Dando o exemplo de Manhattan e sua exata classificação numérica que proporciona uma fácil localização, a estudiosa ressalta a questão da tradução, que impede a leitura universal dos nomes. “É fato que essas denominações frequentemente abandonam suas origens nobres e tornam-se palavras quaisquer para os transeuntes”, destaca. “Essa acessibilidade diz respeito também à ocupação concreta desses lugares. Ao mesmo tempo que Nova York é ‘pronunciável’, ela é também trilhável, ocupável”, completa Janice.

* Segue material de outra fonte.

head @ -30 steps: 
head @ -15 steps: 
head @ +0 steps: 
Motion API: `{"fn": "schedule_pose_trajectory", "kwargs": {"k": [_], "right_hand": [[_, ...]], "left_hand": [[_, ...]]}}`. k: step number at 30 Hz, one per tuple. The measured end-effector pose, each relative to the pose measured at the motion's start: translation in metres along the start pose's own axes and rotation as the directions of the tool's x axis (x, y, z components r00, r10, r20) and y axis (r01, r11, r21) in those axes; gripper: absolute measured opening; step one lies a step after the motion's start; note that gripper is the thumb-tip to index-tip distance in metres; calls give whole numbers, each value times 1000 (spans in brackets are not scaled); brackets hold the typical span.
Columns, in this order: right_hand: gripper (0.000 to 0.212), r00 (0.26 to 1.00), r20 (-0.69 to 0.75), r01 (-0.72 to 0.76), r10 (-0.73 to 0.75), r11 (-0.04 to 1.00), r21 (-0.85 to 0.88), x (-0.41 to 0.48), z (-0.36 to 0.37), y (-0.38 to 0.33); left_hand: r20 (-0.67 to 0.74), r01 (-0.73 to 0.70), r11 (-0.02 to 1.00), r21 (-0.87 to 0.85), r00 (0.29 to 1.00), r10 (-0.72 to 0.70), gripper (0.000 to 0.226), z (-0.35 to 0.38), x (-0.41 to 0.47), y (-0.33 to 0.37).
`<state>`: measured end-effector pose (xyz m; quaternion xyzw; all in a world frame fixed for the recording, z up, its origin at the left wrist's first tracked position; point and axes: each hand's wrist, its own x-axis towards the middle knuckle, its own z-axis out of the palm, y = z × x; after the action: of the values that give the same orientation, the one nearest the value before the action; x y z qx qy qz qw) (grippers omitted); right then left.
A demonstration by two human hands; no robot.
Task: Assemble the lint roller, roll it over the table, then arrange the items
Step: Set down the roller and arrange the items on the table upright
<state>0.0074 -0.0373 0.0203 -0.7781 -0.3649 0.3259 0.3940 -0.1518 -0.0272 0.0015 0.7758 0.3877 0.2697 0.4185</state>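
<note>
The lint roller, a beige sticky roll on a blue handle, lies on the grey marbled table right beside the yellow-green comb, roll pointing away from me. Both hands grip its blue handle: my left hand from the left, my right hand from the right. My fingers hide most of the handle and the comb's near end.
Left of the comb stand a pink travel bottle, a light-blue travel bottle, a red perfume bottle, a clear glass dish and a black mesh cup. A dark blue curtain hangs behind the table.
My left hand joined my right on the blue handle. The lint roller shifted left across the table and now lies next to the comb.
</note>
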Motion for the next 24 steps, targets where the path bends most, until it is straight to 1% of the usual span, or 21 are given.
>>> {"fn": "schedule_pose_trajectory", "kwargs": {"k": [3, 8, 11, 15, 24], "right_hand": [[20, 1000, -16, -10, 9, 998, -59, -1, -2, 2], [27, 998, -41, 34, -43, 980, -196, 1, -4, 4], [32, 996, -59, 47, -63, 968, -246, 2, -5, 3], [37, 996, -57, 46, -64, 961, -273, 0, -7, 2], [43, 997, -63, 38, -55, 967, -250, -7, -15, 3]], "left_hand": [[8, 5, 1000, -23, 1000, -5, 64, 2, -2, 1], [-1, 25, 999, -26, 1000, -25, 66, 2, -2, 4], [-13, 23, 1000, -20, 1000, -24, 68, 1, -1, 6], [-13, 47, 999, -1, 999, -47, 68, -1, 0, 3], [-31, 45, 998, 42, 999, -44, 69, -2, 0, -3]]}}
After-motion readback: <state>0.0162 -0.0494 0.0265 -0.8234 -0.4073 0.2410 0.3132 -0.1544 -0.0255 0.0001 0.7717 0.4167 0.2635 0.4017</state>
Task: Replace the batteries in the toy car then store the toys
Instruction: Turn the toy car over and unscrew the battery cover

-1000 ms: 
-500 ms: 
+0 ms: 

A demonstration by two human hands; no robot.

No programa “Conheça a sua cidade”, especial de aniversário de Juiz de Fora veiculado na rádio CBN/Juiz de Fora, o pesquisador Vanderlei Tomaz resgata o passado local através de 300 endereços, entre ruas, avenidas, praças, galerias e pontes, mostrando a força de registro que tais identificações podem ter. “Acho interessante e importante dar nome próprio para os logradouros. Isso torna a cidade mais humana e faz com que certas pessoas sejam eternizadas. Mas é urgente mostrar quem são elas. É impossível alcançar todos os endereços e todos os moradores, mas esse programa é uma semente para que esse conhecimento se torne um hábito”, pontua Tomaz. Conforme a assessoria de comunicação da Settra, a revisão das placas já está sendo feita.

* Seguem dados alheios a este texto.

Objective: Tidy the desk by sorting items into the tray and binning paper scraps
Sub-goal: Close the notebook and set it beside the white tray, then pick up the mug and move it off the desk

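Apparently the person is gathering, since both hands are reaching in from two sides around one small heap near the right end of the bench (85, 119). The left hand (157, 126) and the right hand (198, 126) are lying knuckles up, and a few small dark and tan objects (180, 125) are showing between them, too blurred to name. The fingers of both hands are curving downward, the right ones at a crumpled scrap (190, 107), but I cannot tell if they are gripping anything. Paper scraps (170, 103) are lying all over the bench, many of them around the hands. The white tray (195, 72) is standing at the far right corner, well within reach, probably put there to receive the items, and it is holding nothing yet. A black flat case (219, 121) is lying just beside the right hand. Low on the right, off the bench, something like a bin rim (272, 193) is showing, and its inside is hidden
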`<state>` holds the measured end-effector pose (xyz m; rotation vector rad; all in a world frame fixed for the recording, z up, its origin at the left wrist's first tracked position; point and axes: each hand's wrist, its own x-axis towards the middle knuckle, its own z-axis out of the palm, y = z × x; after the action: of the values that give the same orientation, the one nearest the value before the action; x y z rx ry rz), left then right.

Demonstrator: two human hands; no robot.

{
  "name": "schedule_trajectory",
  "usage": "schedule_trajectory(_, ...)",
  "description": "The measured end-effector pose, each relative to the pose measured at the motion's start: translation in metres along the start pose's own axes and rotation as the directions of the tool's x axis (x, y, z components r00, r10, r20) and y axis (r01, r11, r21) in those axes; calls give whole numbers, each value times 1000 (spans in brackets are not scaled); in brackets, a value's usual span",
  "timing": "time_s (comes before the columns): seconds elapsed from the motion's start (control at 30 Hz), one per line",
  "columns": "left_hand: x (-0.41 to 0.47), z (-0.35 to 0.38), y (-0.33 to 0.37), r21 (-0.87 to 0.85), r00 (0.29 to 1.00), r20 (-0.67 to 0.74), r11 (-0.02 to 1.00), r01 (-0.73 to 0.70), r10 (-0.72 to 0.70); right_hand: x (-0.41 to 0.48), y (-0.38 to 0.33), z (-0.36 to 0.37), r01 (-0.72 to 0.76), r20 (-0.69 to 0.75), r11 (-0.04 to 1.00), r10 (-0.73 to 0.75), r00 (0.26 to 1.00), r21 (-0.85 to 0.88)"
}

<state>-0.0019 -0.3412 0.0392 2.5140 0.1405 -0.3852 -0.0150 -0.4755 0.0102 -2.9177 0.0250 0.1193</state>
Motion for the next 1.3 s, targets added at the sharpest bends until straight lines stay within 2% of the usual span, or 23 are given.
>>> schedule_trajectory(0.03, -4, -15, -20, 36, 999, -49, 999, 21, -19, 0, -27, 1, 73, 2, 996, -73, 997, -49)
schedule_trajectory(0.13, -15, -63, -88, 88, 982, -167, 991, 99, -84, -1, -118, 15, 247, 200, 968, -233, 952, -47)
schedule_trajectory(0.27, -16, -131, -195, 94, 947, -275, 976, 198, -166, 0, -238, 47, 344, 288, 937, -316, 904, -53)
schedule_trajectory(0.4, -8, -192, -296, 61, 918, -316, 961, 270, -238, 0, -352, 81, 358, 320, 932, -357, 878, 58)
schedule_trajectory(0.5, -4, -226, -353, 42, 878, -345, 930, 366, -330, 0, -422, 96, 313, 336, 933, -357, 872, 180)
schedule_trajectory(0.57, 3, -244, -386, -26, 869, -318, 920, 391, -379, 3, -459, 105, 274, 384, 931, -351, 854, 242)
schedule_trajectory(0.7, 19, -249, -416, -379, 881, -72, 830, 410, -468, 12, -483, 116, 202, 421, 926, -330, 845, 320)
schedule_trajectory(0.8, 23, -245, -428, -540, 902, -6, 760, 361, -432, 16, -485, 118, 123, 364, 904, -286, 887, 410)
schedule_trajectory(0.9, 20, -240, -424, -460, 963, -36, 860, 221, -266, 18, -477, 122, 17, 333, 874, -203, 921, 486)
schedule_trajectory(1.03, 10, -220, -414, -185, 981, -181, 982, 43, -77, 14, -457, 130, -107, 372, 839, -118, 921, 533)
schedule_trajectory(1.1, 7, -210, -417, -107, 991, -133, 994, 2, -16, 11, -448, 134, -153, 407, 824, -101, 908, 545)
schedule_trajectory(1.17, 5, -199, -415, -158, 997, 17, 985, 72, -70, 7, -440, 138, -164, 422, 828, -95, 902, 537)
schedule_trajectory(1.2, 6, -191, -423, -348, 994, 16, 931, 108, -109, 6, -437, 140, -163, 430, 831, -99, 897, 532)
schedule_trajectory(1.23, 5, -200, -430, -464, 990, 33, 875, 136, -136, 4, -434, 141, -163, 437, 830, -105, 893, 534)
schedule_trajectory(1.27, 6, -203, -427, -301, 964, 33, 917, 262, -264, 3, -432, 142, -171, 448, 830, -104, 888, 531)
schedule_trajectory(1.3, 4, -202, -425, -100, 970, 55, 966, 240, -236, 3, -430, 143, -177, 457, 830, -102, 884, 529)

Para Tomaz, é preciso que esses personagens sejam popularizados, dando sentido à denominações. “Sugiro que o próprio site da Câmara ou da Prefeitura possam ter um canal para isso. Na publicação dessas leis, deveria haver um parágrafo com a biografia dessas pessoas, justificando a escolha e apresentando”, destaca o pesquisador, que tem como principais referências as obras de Paulino de Oliveira e Dormevilly Nóbrega, além dos livros “Salvo, erro ou omissão” e “Folhas soltas”, de José Procópio Teixeira Filho. Há mais de 30 anos pesquisando, Vanderlei Tomaz já identificou a trajetória de todos os homens que dão nome às ruas de Benfica, incluindo a Rua Dias de Gouveia, onde nasceu. “Ele foi um deputado constituinte do Império”, conta.

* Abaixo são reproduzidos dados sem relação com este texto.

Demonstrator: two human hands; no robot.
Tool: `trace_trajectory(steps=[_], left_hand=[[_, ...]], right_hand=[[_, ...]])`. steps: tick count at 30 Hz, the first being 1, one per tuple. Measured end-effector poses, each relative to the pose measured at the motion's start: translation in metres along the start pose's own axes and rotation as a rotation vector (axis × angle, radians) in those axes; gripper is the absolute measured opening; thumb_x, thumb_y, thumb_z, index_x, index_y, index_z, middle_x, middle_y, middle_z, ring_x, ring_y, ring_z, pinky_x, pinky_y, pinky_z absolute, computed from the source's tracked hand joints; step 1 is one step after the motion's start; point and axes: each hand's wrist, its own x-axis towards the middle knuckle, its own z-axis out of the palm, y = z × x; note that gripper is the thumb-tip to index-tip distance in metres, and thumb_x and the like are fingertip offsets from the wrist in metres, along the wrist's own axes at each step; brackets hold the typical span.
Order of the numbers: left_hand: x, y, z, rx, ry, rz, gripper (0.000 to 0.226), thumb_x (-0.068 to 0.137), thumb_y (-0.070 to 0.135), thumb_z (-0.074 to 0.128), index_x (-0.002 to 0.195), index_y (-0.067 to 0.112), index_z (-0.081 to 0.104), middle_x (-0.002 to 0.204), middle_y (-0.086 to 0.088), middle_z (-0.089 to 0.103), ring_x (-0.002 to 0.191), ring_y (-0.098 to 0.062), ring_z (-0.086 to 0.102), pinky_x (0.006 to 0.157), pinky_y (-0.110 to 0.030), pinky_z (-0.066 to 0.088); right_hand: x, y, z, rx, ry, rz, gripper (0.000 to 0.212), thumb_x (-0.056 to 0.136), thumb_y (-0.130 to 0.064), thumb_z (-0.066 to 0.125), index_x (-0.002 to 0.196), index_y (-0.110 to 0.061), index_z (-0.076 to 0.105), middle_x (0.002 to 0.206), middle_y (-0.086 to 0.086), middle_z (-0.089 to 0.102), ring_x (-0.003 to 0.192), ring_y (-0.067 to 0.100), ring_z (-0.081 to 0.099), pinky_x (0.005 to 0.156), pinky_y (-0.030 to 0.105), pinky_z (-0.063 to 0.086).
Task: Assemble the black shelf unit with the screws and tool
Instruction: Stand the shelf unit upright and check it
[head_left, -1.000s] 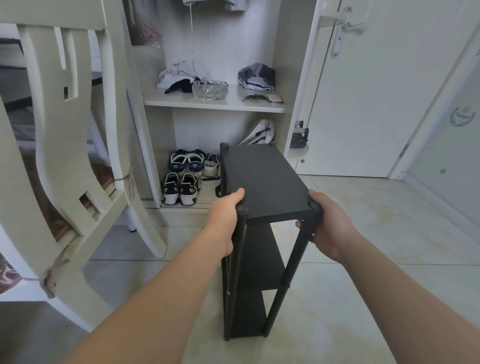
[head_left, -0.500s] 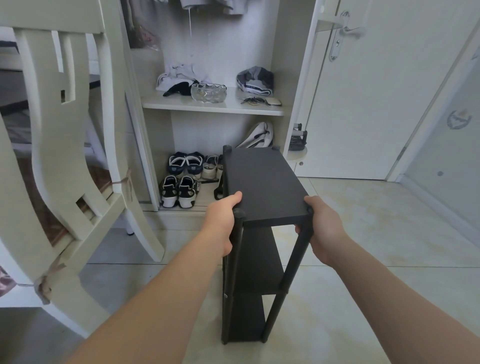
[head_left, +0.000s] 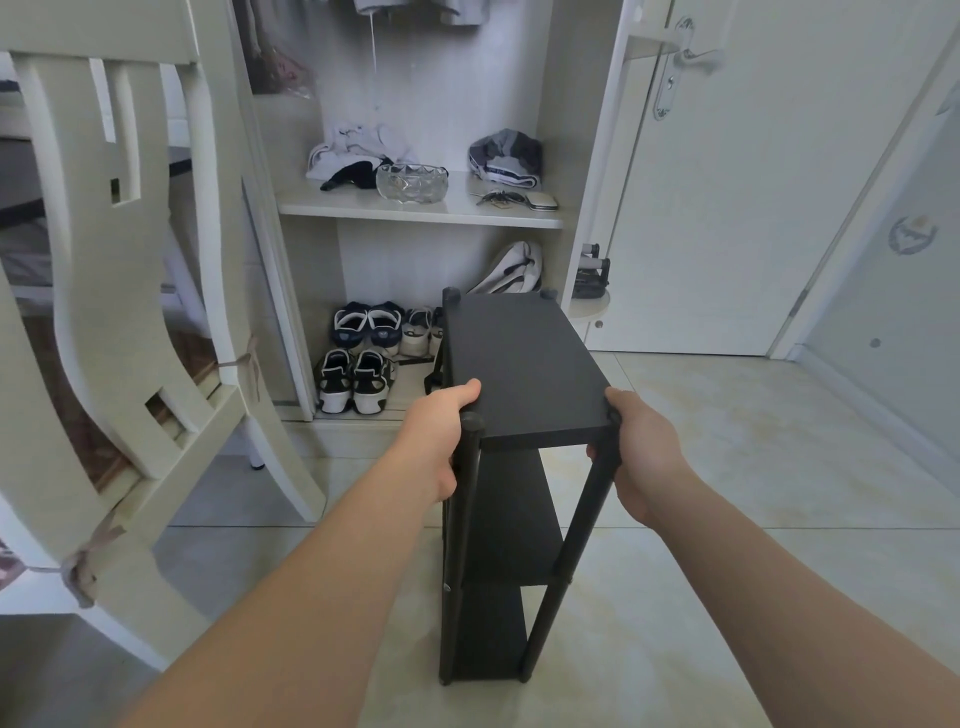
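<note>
Head view: black shelf unit (head_left: 524, 374) stands upright on the tiled floor (head_left: 753, 519), three tiers visible, directly ahead of the person and just in front of the open wardrobe (head_left: 421, 213). Top panel's long axis runs away from the person toward the wardrobe, with the short near edge facing the body. Left hand (head_left: 441, 436) grips the near-left corner: thumb (head_left: 470, 388) lies on the panel top, fingers curl round the post below. Right hand (head_left: 644, 452) grips the near-right post just under the panel, clamped round it; most fingers are hidden behind the post. Both hands are level at the near end and equally close, one per corner, so any push or lift acts along the long axis and the far end is unsupported by hand. Can't tell whether the feet touch the floor or the unit is slightly lifted. No screws or tool in view. My read: assembly looks finished and this is positioning. Shoes (head_left: 358, 379) on the wardrobe floor sit just beyond the far-left post, and a white chair (head_left: 156, 332) is close on the left; watch both if it goes forward.
</note>
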Motion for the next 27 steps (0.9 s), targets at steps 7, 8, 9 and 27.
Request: trace_trajectory(steps=[7, 8, 9, 27], left_hand=[[-0.004, -0.002, 0.007, -0.019, 0.001, 0.020, 0.023, 0.090, 0.037, 0.071, 0.099, 0.015, 0.066, 0.086, -0.002, 0.070, 0.081, -0.022, 0.063, 0.071, -0.033, 0.047], [-0.005, -0.002, 0.007, -0.030, 0.004, 0.019, 0.024, 0.090, 0.037, 0.071, 0.099, 0.016, 0.067, 0.086, -0.002, 0.070, 0.080, -0.022, 0.063, 0.070, -0.032, 0.047], [-0.006, -0.002, 0.007, -0.040, 0.007, 0.020, 0.026, 0.089, 0.038, 0.072, 0.101, 0.016, 0.066, 0.089, -0.003, 0.070, 0.083, -0.022, 0.064, 0.071, -0.032, 0.048], [-0.015, -0.008, 0.004, 0.146, -0.004, 0.176, 0.034, 0.096, 0.028, 0.063, 0.128, 0.017, 0.060, 0.119, -0.004, 0.069, 0.105, -0.026, 0.064, 0.086, -0.037, 0.053]], right_hand=[[-0.003, 0.000, -0.007, 0.079, -0.008, 0.035, 0.026, 0.101, -0.036, 0.052, 0.084, -0.019, 0.063, 0.056, -0.008, 0.055, 0.064, 0.016, 0.046, 0.073, 0.033, 0.044], [-0.003, 0.000, -0.007, 0.071, -0.009, 0.035, 0.026, 0.100, -0.038, 0.053, 0.085, -0.019, 0.063, 0.055, -0.008, 0.055, 0.064, 0.015, 0.046, 0.074, 0.033, 0.043], [-0.003, 0.001, -0.006, 0.062, -0.020, 0.032, 0.026, 0.099, -0.040, 0.055, 0.087, -0.019, 0.064, 0.056, -0.009, 0.055, 0.063, 0.015, 0.047, 0.074, 0.033, 0.044], [-0.005, 0.007, 0.001, 0.046, -0.001, -0.001, 0.027, 0.096, -0.038, 0.058, 0.080, -0.017, 0.062, 0.051, -0.011, 0.054, 0.062, 0.015, 0.046, 0.070, 0.034, 0.042]])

Entre as muitas curiosidades descobertas ao longo dos anos, o pesquisador se deparou com gestos de extrema justiça, como no Bairro Vila Esperança. “Lá tem uma rua com o nome de José Alves de Castro. Ninguém nunca ouviu falar dele, mas foi um jornalista que conseguiu fazer uma publicação quinzenal, chamada ‘O pioneiro’, de 1934 a 1936, em Benfica”, ressalta. Na Zona Norte, no Bairro Jardim Santa Bárbara, Tomaz destaca, também, a presença de uma rua pequenina chamada Pedro Nava. As mudanças sofridas com o tempo também chamam a atenção. “A Avenida Governador Valadares, por exemplo, se chamava Berlim. Mas quando o Brasil entrou na Segunda Guerra Mundial, o nome foi alterado. Outra curiosidade é que Vitorino Braga era, anteriormente, uma rua, que de tão relevante passou a dar título ao bairro”, acrescenta ele.
Por trás dos endereços, na verdade, mora a história de pessoas conhecidas – algumas bem famosas -, e outras anônimas. Narrativas individuais que alinhavam essa trama coletiva chamada cidade. Enredos que não cabem numa placa, porém, não podem ser ignorados ou vilipendiados. Merecem fazer parte das vidas.